Even in the present case, the NEC that developed in the gastric vestibule was suspected to be associated with high gastrin levels due to long-term oral proton pump inhibitor therapy. However, since the patient's gastrin levels were not found to be elevated (220 pg/mL), a clear relationship between these two factors could not be established.

In the case of MANEC, the mechanism underlying the formation of an endocrine carcinoma within a preceding adenocarcinoma has been inferred (6).

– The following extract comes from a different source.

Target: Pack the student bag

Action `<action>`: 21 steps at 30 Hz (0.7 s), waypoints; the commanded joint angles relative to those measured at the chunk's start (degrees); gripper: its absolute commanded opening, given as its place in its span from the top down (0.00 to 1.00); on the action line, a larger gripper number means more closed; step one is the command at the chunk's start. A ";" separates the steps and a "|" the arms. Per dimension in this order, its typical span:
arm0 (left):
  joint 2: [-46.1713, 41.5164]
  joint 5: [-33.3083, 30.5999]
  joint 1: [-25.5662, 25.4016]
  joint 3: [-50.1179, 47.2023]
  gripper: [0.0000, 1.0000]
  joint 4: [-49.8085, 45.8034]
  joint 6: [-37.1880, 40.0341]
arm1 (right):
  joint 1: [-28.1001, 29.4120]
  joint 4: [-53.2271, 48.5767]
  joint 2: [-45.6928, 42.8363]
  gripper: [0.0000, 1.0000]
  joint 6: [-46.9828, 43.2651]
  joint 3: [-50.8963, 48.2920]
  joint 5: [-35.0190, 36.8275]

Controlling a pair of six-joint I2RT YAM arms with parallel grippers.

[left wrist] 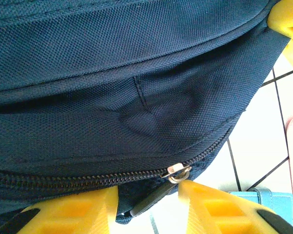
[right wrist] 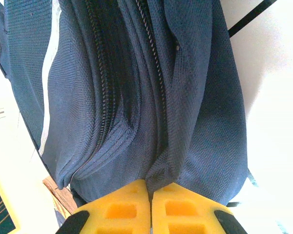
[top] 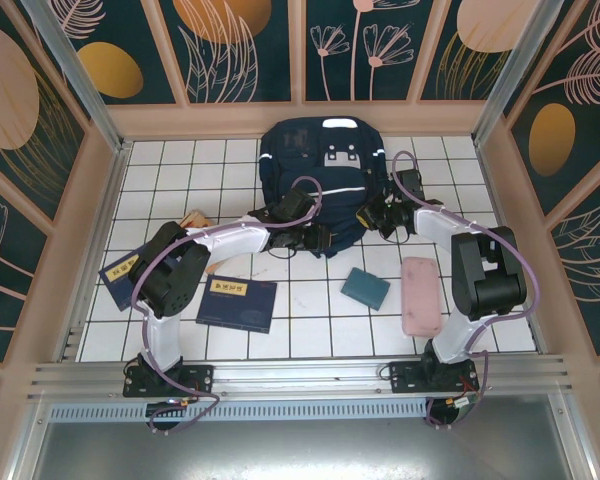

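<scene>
In the top view we see the bag [top: 315,170] lying at the upper centre of the white tiled table [top: 310,330], its lower edge toward the arms. Both grippers are at that edge: the left gripper [top: 318,238] at the middle, the right gripper [top: 372,218] just right of it.

In the left wrist view we find the left gripper [left wrist: 147,210] with its yellow fingers [left wrist: 68,214] apart at the bottom of the frame. The zipper pull [left wrist: 178,173] and its dark tab sit in the gap, and we see no finger pressing on them. In the right wrist view the right gripper [right wrist: 150,197] has its fingers together, pinching a fold of the bag [right wrist: 136,97] at the bottom centre.

Lower in the top view, a navy book [top: 238,300] and a second book [top: 120,272] lie at the left. A teal case [top: 365,288] lies at the centre with a pink case [top: 420,295] right of it. All are apart from the bag.
</scene>
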 commanded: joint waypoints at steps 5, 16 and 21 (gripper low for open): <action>1.53 2.03 -0.66 0.96 0.68 2.18 -1.13 | 0.76 0.93 -1.62 0.93 -1.16 2.00 -0.67; 1.58 0.80 -0.67 0.80 0.92 1.69 -0.33 | 0.84 -0.33 -2.56 0.96 -1.97 2.07 1.95; -1.46 -2.38 -0.67 -0.61 1.00 -1.13 1.31 | 0.65 -2.97 -3.70 1.00 -3.87 2.99 8.88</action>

Given that ESD had been performed in the present case for well-differentiated adenocarcinoma in the pylorus five years prior to the current presentation and that the site of development was close to the scar site, a histological relationship was suspected. However, no adenocarcinoma components were detected in either the tissue specimens from the three biopsies performed or the surgical specimen. Therefore, we considered the lesion to be a pure NEC that had developed independently.

Because of the increase in the number of endoscopic examinations and advances in diagnostic methods, the incidence and prevalence of gastric NET have increased. The incidence of gastric neuroendocrine tumors, including NET and NEC, has reportedly ranged from 0.19-0.46 per 100,000 population in recent years (20-22). During the past 10 years, Hauso et al. (21) reported that the incidence had increased by 39% and 88% in Norway and United States, respectively. Furthermore, a survey conducted in the Netherlands between 1990 and 2010 showed that the 5-year survival rate had decreased from 7% to 3% for gastric small-cell NEC, indicating that the prognosis of gastric NEC remains poor (20).

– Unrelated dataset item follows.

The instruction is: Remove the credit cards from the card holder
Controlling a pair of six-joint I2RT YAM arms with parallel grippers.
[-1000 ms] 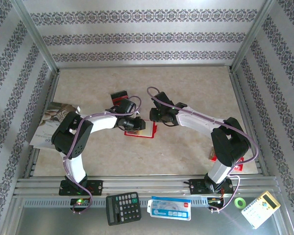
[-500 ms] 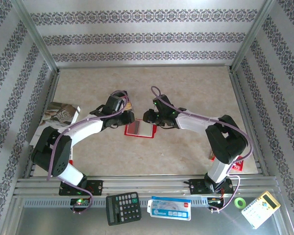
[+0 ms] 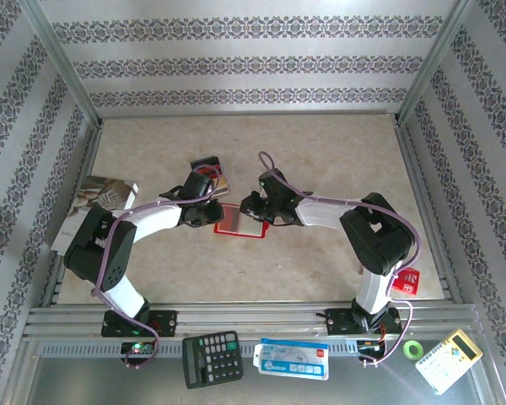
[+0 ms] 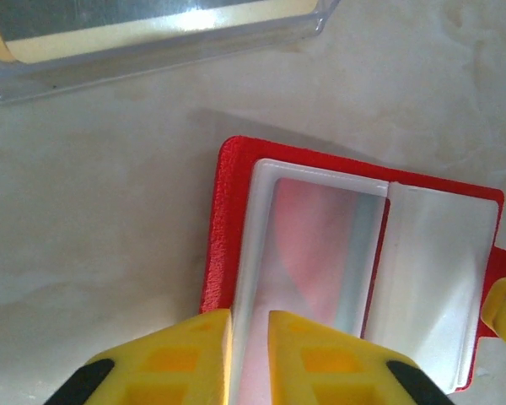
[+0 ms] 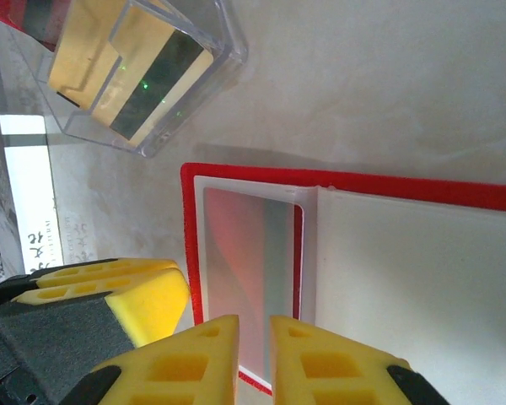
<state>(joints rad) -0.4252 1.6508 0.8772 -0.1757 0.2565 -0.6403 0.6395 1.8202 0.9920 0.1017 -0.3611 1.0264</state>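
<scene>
Card holder (image 3: 240, 219) lies open mid-table (image 3: 320, 143). Bare surface on its far and near sides, side rails well apart. Clear box (image 5: 223, 55) sits just far-left of the holder, not touching it, and holds credit cards (image 5: 88, 51), tan with a dark stripe. Left pincer (image 4: 250, 319) is narrow, with the holder's pale pocket edge running into its gap; nipped or not, cannot tell. Right pincer (image 5: 255, 325) is narrow over the left pocket, reddish under the film; grip unclear.
</scene>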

There are clinical guidelines recommending treatment strategies for locally advanced NEC, including chemotherapy and radiotherapy but not surgical resection. In the event of surgical resection being selected, the authors recommended adjuvant platinum-based chemotherapy as well (23, 24). Since our patient had stage I disease, however, and was elderly with an underlying disease, we opted not to administer postoperative adjuvant chemotherapy. Even though clinical stage 1 is an indication for surgical monotherapy with most forms of gastric cancer, a treatment policy with adjuvant chemotherapy should be considered among the options for NEC.

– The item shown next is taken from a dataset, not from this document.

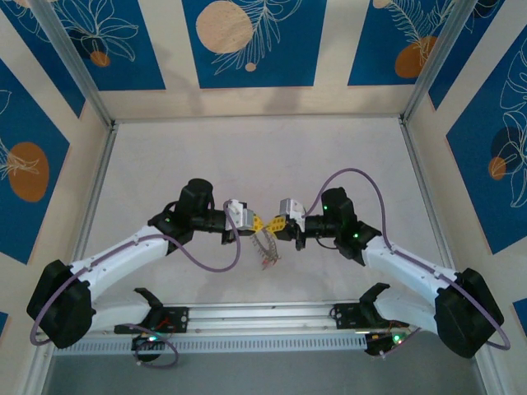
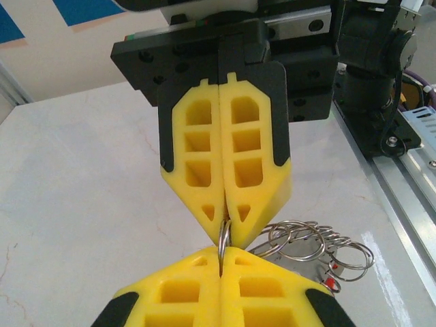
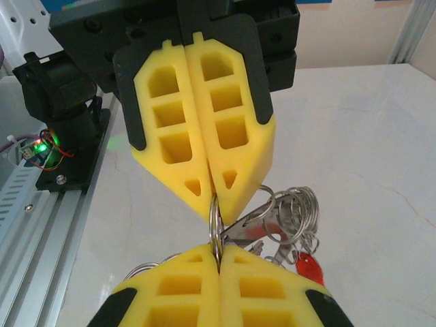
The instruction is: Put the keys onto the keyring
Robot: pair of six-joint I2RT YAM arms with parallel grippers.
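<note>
The keyring is caught between my two sets of fingers, which meet tip to tip over the middle of the tabletop. One thin silvery loop of it stands on edge in the small gap where the tips face each other, and each pair is pressed together on that same loop from opposite ends. My left fingers are closed tight on its lower part, with no gap between them. My right fingers come in from the far side, also closed, gripping the top of the loop.

From the right wrist, the pinched loop runs from my right fingers up into my left fingers. The rest of the keyring, a bunch of overlapping wire loops, hangs just beside the tips on one side. The keys dangle in that bunch: one red plastic head shows plainly below the loops, and a thin metal blade lies among them. I cannot tell whether the bunch touches the tabletop.

From above, my left fingers and right fingers join at the centre, and the keyring trails from them towards the metal rail at the near edge.
</note>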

Although the lesion was very small in the present case, it was a pure NEC that exhibited a high Ki-67 index and specific changes during growth from a small lesion measuring only 3 mm to a swollen submucosal lesion measuring 10 mm over a period of 4 months. It showed a strong tendency for submucosal progression from the early stage of development. In addition, lymph vessel invasion and vascular invasion were observed in the surgical specimen. We were therefore able to further confirm rapid tumor invasion based on the histopathological findings.

Gastric NEC has a high grade of malignancy and advances rapidly. Therefore, while adjuvant chemotherapy options should be explored, surgical treatment needs to be performed as soon as possible after discovery, even for small lesions.

The authors state that they have no Conflict of Interest (COI).